## Your task
The expected answer is a bare count of the lines in the data below that contain "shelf".

## Data excerpt

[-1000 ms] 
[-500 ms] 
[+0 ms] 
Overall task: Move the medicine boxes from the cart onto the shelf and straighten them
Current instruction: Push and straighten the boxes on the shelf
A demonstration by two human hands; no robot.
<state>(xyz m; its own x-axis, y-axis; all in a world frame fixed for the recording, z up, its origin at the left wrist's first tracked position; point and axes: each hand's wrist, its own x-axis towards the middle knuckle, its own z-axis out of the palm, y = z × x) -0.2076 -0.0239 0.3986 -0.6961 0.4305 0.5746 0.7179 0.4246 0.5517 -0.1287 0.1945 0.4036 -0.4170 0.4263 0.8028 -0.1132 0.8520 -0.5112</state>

## Your response
2